**Task objective**
The reply should hold every line of the data below, unchanged, and none of the pictures.

**Information shown**

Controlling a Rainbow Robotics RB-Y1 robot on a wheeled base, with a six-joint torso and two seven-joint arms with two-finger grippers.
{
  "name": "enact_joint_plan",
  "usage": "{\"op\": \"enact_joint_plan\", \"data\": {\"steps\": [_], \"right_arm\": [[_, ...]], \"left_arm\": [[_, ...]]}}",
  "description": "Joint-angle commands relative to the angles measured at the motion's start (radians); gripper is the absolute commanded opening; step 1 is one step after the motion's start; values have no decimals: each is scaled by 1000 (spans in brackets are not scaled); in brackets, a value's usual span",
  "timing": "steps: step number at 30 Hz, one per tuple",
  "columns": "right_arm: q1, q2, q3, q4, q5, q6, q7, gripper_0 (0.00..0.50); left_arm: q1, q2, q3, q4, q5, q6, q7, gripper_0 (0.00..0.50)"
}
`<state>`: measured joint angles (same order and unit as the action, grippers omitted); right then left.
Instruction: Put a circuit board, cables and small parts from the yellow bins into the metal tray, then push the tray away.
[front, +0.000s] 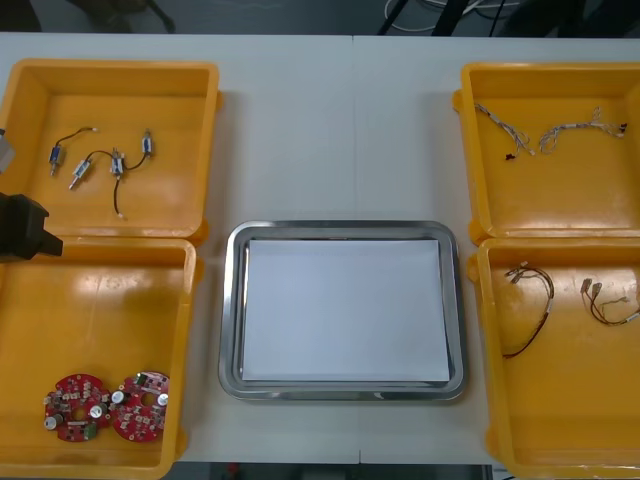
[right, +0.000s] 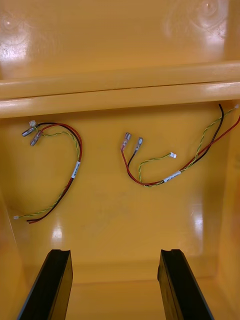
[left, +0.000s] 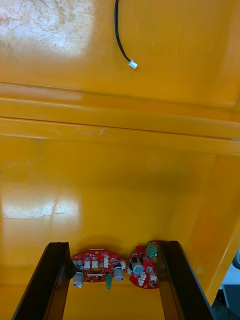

**Solution for this task**
Controlling a Rainbow Robotics RB-Y1 robot on a wheeled base, with a six-joint torso and two seven-joint arms with two-finger grippers.
{
  "name": "enact_joint_plan",
  "usage": "{\"op\": \"enact_joint_plan\", \"data\": {\"steps\": [_], \"right_arm\": [[_, ...]], \"left_arm\": [[_, ...]]}}",
  "description": "Joint-angle commands relative to the angles measured at the motion's start (radians); gripper is the absolute commanded opening; step 1 is one step after the motion's start; values have no decimals: each is scaled by 1000 (spans in brackets are not scaled); in brackets, a value's usual span",
  "timing": "steps: step number at 30 Hz, one per tuple",
  "columns": "right_arm: q1, q2, q3, q4, q5, q6, q7, gripper_0 (0.00..0.50); left_arm: q1, q2, q3, q4, q5, q6, q7, gripper_0 (0.00..0.50)"
}
`<state>`: measured joint angles (same order and unit as the action, grippers omitted); right then left.
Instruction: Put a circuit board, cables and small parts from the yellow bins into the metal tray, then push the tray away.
[front, +0.000s] 
[right, +0.000s] 
[left, +0.000s] 

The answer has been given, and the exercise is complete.